The country may be sweltering in the August heat, but that means autumn isn't far off. Vacations are winding down. The NFL has started training camp. Mattress stores everywhere are gearing up for their Labor Day sales.

And soon the kids will be back in school. This seems like a reasonable time to begin a series of columns on what we know about the economics of school reform -- or, more accurately in some cases, how surprisingly little we know.

Something We Didn't Learn in School

We know a lot of things about educational outcomes -- for instance, that schooling matters now more than ever before. The wage gap between college graduates and high school graduates is large and growing. And students who end up at the bottom of the skill spectrum, such as high school dropouts, have seen their paychecks shrink now that a personal computer or a guy in India with a phone can do the same work for less.

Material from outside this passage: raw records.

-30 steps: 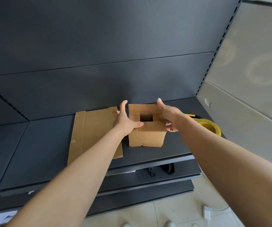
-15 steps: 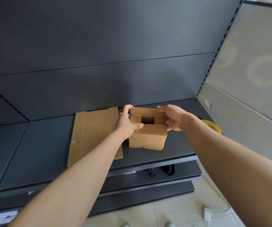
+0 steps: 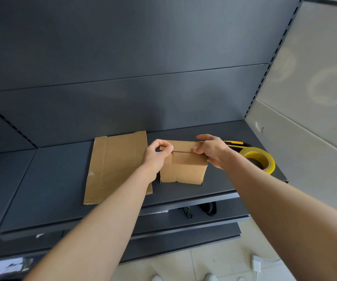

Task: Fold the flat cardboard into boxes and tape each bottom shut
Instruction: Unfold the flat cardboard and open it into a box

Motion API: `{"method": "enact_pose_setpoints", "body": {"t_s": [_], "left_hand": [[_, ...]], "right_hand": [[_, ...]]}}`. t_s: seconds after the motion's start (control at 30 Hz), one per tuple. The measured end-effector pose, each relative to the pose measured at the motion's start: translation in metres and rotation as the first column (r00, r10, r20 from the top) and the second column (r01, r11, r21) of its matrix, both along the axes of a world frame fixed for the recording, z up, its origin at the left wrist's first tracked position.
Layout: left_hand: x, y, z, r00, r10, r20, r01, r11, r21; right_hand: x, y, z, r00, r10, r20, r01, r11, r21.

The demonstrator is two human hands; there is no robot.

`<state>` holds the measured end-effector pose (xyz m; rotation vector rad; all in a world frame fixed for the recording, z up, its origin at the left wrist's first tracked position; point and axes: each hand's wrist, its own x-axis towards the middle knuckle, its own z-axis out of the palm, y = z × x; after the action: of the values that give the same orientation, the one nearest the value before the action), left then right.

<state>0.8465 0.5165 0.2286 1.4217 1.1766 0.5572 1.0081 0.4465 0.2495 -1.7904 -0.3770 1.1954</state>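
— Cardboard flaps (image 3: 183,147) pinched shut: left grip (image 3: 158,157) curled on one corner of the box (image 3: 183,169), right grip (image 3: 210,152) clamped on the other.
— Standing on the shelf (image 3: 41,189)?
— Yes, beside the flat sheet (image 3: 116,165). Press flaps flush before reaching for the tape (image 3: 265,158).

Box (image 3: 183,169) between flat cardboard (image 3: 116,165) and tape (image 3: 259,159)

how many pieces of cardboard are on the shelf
2. A flat cardboard sheet lies on the shelf at left; the box stands right of it, gripped by the left hand and right hand. More may hide beneath the sheet.
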Motion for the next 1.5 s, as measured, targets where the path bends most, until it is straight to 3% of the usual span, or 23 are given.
{"method": "enact_pose_setpoints", "body": {"t_s": [0.2,0.4,0.53,0.6,0.73,0.93,1.07,1.33,1.37,1.43,1.5], "left_hand": [[0.006,0.002,-0.001,1.000,-0.019,0.015,0.019,0.999,-0.044],[0.008,0.006,-0.002,1.000,0.024,0.014,-0.023,0.998,-0.063],[0.013,0.003,0.000,0.998,0.067,0.005,-0.067,0.997,-0.037],[0.011,0.004,0.000,0.998,0.058,0.011,-0.057,0.995,-0.079],[0.005,0.006,0.003,0.999,0.035,0.009,-0.033,0.977,-0.209],[0.011,0.006,0.000,0.997,0.077,-0.010,-0.078,0.993,-0.089],[0.012,0.007,0.005,0.998,0.016,-0.058,-0.024,0.988,-0.150],[0.023,0.005,0.010,0.985,0.018,-0.173,-0.033,0.996,-0.086],[0.025,0.005,0.012,0.982,0.010,-0.190,-0.019,0.999,-0.043],[0.031,0.004,0.014,0.978,0.000,-0.210,0.014,0.998,0.064],[0.036,0.002,0.015,0.966,-0.024,-0.257,0.064,0.986,0.152]], "right_hand": [[0.001,-0.003,-0.009,0.996,0.006,-0.087,-0.012,0.998,-0.060],[0.000,0.001,-0.004,0.990,0.093,0.108,-0.081,0.990,-0.112],[-0.001,0.010,-0.004,0.974,0.069,0.214,-0.040,0.990,-0.133],[0.000,0.010,-0.005,0.984,0.037,0.173,-0.018,0.993,-0.115],[-0.001,0.001,-0.005,0.995,-0.015,-0.098,0.004,0.994,-0.108],[0.001,0.004,-0.004,1.000,-0.005,-0.026,0.001,0.991,-0.132],[0.002,0.003,-0.007,0.999,0.027,-0.035,-0.032,0.988,-0.149],[0.015,-0.016,-0.009,0.984,0.147,-0.102,-0.148,0.989,-0.001],[0.021,-0.021,-0.010,0.991,0.121,-0.059,-0.120,0.993,0.020],[0.039,-0.030,-0.012,0.984,-0.042,0.173,0.036,0.999,0.037],[0.060,-0.041,-0.016,0.880,-0.055,0.471,0.126,0.985,-0.122]]}}
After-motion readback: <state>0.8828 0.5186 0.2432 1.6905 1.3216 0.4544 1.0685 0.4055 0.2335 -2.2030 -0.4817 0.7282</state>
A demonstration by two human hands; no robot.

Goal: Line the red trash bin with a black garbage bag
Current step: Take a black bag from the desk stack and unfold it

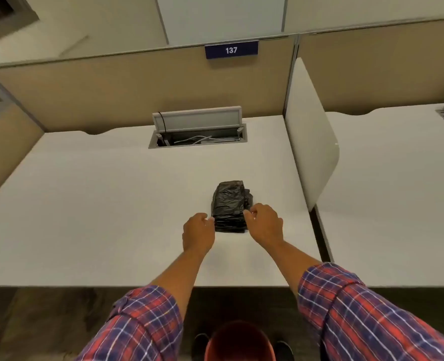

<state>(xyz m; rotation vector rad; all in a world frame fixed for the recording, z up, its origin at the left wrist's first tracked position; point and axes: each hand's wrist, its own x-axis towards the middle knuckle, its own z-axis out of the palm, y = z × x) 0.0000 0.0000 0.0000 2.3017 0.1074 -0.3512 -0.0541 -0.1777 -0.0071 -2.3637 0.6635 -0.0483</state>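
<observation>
Red trash bin (239,342) at feet, left hand (198,234) and right hand (265,225) loosely spread beside folded black garbage bag (230,204), sign (231,50) reading 137

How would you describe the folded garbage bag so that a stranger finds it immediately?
Start at the white desk below the blue sign 137. The garbage bag lies right of centre, between both hands. It is the only black, crinkled, shiny bundle on the desk.

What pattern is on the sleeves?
Red, blue and white plaid on the sleeves, seen in the head view.
</observation>
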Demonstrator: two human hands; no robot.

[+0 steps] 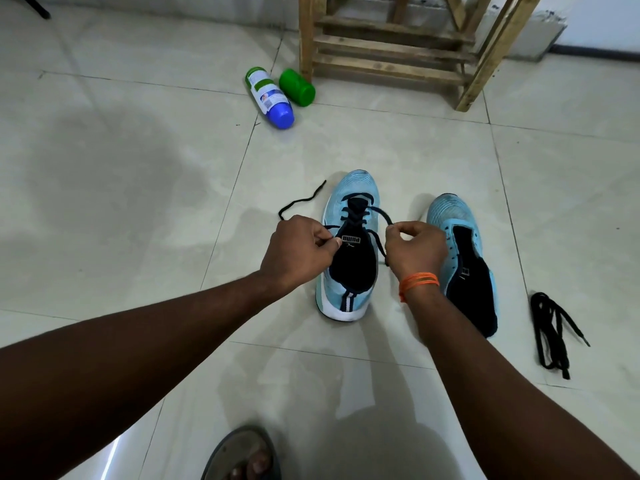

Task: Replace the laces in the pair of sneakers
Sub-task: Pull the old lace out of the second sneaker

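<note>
Two light-blue sneakers with dark tongues stand on the tiled floor. The left sneaker (356,192) has a dark lace (353,216) threaded through its lower eyelets. My left hand (298,251) pinches the lace at the shoe's left side; a loose end (301,200) trails away to the left on the floor. My right hand (414,249) pinches the lace's other end at the shoe's right side. The right sneaker (453,216) has no lace in it. A loose black lace (550,327) lies in a bundle on the floor to its right.
A white bottle with a blue cap (270,97) and a green container (297,87) lie on the floor beyond the shoes. A wooden stool frame (391,50) stands at the back. My foot in a sandal (246,459) shows at the bottom edge.
</note>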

And we know that American students aren't doing particularly well by international standards. In eighth grade science, for example, U.S. students trail their peers in Singapore, China, Korea, Japan, Hong Kong, Hungary, and Estonia.

But school itself -- what happens inside the buildings between the first and last bells -- is still largely a black hole. We have a very limited understanding of what inputs -- teachers, books, curricula, memorization, reading, extracurricular activities -- map into the outcomes that we care about, whether it's test scores, or earnings, or just not dropping out of high school.

An Error in Logic

It's actually more frustrating than that. Here's the shocking secret of school reform research: We don't really even know which schools are good schools.

That seems impossible. Surely the local newspaper has just released the list of the "50 Best Schools" or "20 Communities with Great School Districts." And indeed, the students in those places are likely to be doing very well.

But that doesn't necessarily mean the schools are any good.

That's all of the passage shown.